### WHAT IS BEING ASKED:
Each line of the data below from the one holding "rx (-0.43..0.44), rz" to the one holding "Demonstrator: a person", inclusive, is to be reproduced exactly; no other line belongs in the answer.
---------- WORKING DATA ----------
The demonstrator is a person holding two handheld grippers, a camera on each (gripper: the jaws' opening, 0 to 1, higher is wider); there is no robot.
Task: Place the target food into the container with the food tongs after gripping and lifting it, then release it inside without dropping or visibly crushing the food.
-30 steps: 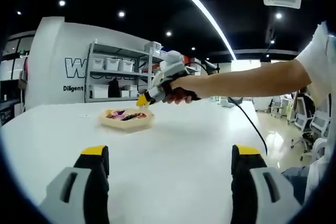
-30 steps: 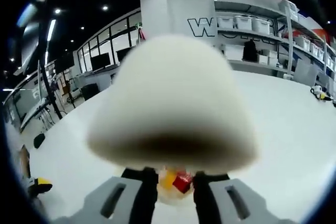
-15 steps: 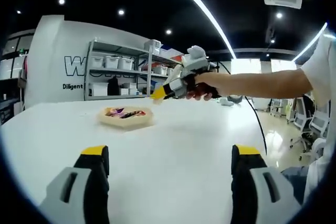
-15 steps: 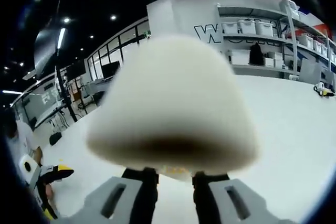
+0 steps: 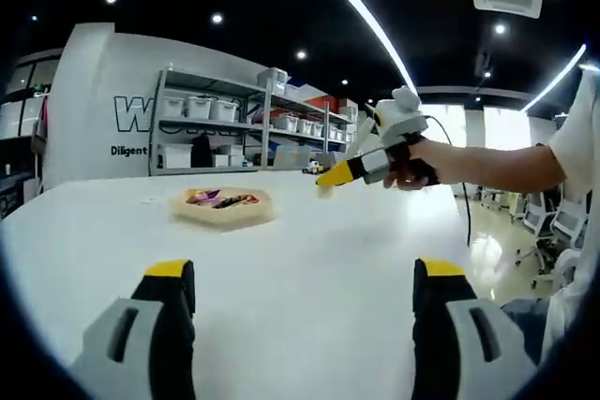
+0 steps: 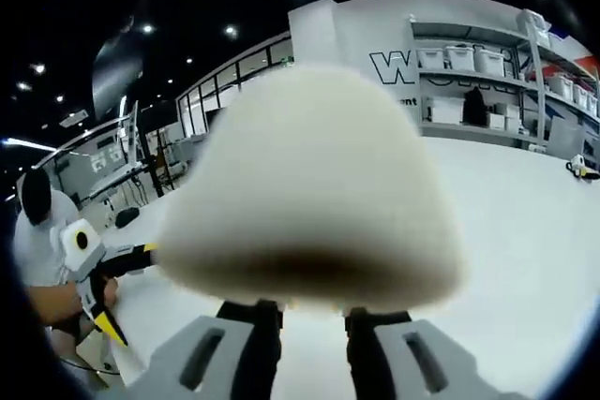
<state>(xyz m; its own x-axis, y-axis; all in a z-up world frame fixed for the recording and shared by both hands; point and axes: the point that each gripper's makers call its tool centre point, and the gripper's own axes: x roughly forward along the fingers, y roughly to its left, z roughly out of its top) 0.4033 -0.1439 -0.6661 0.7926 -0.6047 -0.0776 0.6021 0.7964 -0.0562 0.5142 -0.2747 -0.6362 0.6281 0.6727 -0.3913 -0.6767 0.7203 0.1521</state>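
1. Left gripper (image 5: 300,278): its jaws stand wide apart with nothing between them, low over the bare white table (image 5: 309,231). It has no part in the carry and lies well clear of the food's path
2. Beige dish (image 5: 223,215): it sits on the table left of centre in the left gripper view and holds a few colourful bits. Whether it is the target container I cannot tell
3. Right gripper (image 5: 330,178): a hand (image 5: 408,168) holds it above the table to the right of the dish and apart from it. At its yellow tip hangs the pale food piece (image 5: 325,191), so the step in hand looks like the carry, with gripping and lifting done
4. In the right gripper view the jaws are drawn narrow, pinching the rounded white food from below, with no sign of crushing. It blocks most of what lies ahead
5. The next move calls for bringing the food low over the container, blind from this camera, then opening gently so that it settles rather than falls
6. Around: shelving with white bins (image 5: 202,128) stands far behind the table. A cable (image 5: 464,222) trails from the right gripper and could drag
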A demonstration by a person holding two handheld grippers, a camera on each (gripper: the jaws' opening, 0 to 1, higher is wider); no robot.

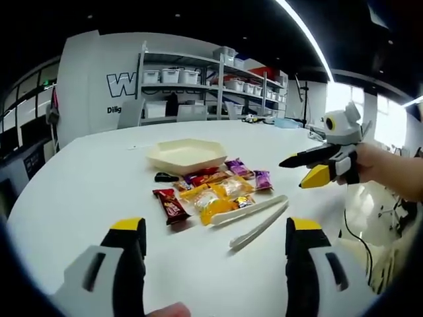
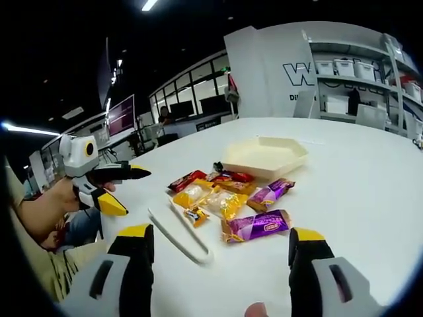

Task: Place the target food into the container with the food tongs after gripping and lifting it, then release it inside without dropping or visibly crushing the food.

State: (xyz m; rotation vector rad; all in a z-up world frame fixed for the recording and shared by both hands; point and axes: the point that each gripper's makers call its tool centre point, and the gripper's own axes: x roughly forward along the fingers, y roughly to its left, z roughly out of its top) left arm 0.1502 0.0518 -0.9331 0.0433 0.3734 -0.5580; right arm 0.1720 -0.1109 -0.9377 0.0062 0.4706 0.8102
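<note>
On table, snacks [image 1: 211,191] overlapping, tongs [image 1: 254,218] untouched

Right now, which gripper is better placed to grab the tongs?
Probably the right gripper: the tongs lie just ahead of its open jaws. The left gripper has them ahead too, toward its right.

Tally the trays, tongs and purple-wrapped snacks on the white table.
Cream hexagonal plastic tray: 1
White plastic food tongs: 1
Purple foil-wrapped snack packets: 2
Total: 4
</note>
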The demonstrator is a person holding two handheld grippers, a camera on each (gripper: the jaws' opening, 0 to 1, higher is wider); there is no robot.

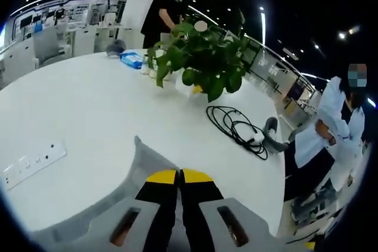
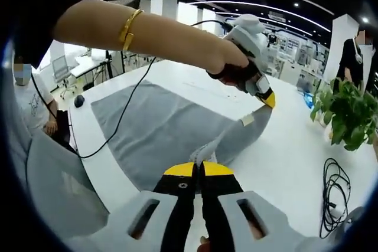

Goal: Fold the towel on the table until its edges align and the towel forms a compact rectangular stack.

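Both grippers, left (image 1: 178, 175) and right (image 2: 198, 169), were clenched on corners of the grey cloth towel (image 2: 159, 128), lifted off the white worktop (image 2: 295, 146); the first fold was under way, next carrying them across to the far edge.

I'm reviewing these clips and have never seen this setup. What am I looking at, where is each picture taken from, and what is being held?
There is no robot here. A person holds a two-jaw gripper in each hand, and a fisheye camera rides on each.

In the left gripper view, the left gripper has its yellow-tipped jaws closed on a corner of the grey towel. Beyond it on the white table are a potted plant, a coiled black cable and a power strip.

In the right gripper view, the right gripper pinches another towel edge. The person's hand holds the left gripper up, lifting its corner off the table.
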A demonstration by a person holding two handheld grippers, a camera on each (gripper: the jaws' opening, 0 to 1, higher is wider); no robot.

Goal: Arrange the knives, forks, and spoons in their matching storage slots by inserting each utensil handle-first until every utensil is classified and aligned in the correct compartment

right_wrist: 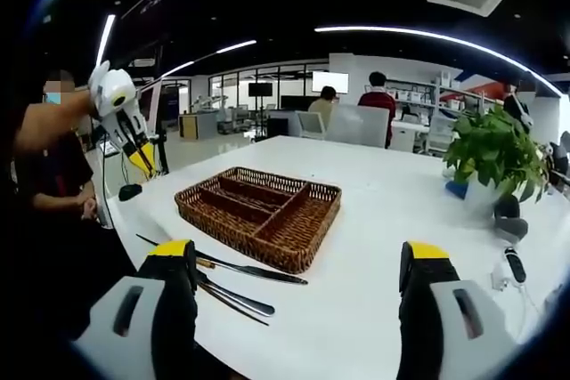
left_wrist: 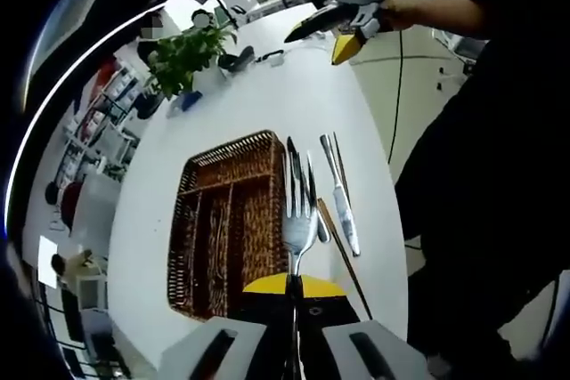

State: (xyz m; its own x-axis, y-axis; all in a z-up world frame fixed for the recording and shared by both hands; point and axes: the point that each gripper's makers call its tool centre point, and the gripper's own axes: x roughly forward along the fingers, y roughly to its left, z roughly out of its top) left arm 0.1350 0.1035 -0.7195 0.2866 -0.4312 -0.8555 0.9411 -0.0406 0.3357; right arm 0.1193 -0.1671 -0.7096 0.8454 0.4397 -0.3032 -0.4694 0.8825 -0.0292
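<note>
Steel fork [left_wrist: 300,220], stiff, light and slippery, is being pinched by its handle in the left gripper [left_wrist: 294,331] jaws at lower centre, beside the wicker tray [left_wrist: 223,220]; right gripper [right_wrist: 294,295] jaws are gaping empty.

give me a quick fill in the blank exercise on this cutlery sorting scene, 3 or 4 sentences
1. The left gripper is shut on a ____.
2. The right gripper has its jaws wide ____ and holds nothing.
3. The wicker tray rests on a ____ table.
4. The potted plant has ____ leaves.

Missing words: fork; open; white; green
</note>
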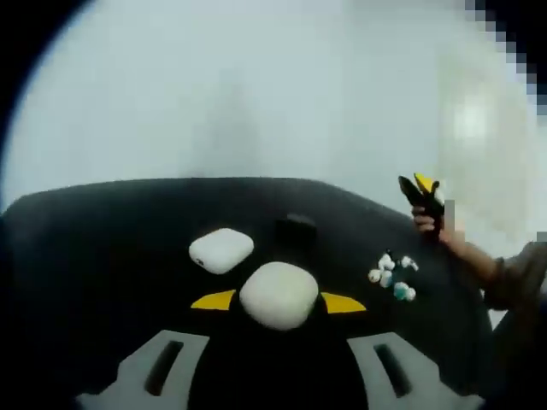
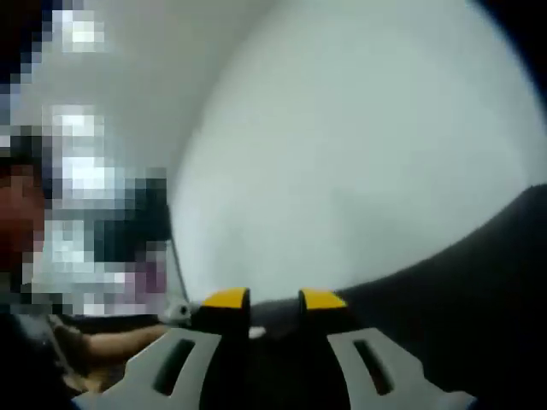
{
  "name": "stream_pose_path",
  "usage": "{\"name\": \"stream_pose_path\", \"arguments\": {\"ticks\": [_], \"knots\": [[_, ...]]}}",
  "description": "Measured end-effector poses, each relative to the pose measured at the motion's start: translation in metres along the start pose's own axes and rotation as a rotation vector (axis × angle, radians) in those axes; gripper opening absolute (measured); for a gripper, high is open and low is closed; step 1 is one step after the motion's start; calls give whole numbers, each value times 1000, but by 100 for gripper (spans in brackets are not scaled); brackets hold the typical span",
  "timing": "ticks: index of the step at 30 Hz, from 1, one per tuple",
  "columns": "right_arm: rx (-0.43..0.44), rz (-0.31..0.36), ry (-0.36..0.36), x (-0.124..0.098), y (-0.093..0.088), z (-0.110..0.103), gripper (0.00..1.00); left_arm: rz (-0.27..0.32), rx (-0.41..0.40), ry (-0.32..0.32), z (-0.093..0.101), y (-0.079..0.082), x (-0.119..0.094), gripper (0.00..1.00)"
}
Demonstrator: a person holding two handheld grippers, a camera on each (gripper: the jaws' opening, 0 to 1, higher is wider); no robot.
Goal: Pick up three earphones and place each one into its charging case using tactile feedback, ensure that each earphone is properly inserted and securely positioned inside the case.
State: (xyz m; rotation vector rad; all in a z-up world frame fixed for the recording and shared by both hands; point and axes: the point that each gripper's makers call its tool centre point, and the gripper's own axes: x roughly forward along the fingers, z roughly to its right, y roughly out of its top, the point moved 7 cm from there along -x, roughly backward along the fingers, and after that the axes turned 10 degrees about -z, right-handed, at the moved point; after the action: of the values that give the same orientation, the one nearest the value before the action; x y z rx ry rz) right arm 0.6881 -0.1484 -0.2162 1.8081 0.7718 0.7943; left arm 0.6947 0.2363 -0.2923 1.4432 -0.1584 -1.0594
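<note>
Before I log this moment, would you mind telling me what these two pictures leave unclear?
- Small white and teal earphones, left gripper view: too small and blurred to count.
- Dark boxy object behind the two rounded white cases, left gripper view: blurred against the black tabletop, unidentifiable.
- Nearer white case, left gripper view: sits between the left tongs; contact unclear.
- Right tongs, right gripper view: a small white speck sits between the tips; blur hides what it is.
</note>
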Motion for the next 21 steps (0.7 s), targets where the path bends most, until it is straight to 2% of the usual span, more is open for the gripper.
{"name": "stream_pose_path", "arguments": {"ticks": [2,5,8,12,16,18,19,21], "knots": [[-5,-14,-6,-1,-2,1,24,-13,33,11,1,2,0,33],[-7,-26,-16,-1,-4,3,24,-28,33,23,3,4,0,33],[-1,-34,-28,-2,-4,7,24,-40,86,47,6,6,0,32],[14,-36,-23,-3,-6,6,24,-44,91,57,7,6,-1,32],[-8,-40,-11,-2,-5,-1,24,-26,85,45,6,4,-1,33],[-4,-39,-8,-1,-5,-1,24,-14,123,70,3,5,1,40],[-3,-40,-5,0,-5,-1,24,0,156,99,0,8,3,48],[-8,-44,0,2,-6,-5,24,24,143,82,0,11,7,51]]}}
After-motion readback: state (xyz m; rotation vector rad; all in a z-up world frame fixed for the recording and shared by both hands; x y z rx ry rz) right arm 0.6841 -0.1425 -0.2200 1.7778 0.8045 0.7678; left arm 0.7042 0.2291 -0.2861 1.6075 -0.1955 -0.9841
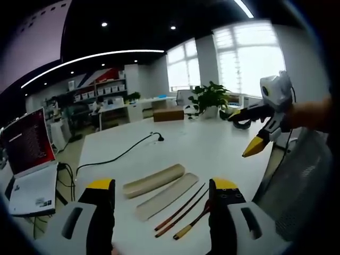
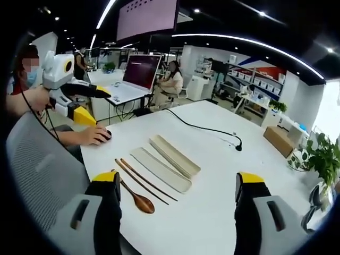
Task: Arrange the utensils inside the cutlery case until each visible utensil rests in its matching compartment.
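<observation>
**Nothing in the case yet — both grippers up and empty**

On the white table [image 2: 223, 159] the cutlery case lies open in two beige halves side by side: one half [image 2: 175, 155] and the other half [image 2: 159, 170], touching along their long edges. Just beside them rest the chopsticks [image 2: 141, 180], a dark pair lying parallel, and next to those the wooden spoon [image 2: 139, 201]. All of it sits outside the case, so by my reading the job is at its start: every utensil is left to place.

The left gripper [image 1: 162, 194] hangs above the table, jaws spread wide, empty. The right gripper [image 2: 178, 186] likewise stands wide apart, holding nothing.
</observation>
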A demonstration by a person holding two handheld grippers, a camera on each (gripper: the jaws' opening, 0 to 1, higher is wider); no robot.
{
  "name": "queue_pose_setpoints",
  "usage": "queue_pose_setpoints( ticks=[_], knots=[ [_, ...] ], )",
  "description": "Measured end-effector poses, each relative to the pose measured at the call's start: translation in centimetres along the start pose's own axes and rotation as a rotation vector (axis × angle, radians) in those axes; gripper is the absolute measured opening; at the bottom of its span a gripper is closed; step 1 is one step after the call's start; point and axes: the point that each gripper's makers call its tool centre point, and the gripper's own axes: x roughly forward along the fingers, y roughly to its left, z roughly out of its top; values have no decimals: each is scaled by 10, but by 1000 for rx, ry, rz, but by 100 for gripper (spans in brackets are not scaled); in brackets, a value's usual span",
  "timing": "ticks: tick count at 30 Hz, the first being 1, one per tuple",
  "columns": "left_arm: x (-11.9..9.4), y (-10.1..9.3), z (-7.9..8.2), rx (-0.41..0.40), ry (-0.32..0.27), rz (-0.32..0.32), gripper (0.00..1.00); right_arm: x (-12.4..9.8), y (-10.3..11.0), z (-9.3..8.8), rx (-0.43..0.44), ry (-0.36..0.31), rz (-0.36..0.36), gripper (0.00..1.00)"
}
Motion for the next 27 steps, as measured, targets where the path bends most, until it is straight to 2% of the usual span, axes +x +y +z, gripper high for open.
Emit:
queue_pose_setpoints(
  ticks=[27],
  knots=[
    [1, -1, 0, 4, 3, -4, 73, 5, 9, -3, -37, 31, 45, 89]
  ],
)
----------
### EXERCISE ANSWER:
  "columns": "right_arm: rx (-0.43..0.44), rz (-0.31..0.36), ry (-0.36..0.36), x (-0.124..0.098), y (-0.093..0.088), z (-0.110..0.103), gripper (0.00..1.00); left_arm: rz (-0.27..0.32), rx (-0.41..0.40), ry (-0.32..0.32), z (-0.093..0.101), y (-0.079..0.082), x (-0.119..0.094), gripper (0.00..1.00)"
}
Demonstrator: a person holding two handheld grippers, a camera on each (gripper: the jaws' opening, 0 to 1, higher is wider); no robot.

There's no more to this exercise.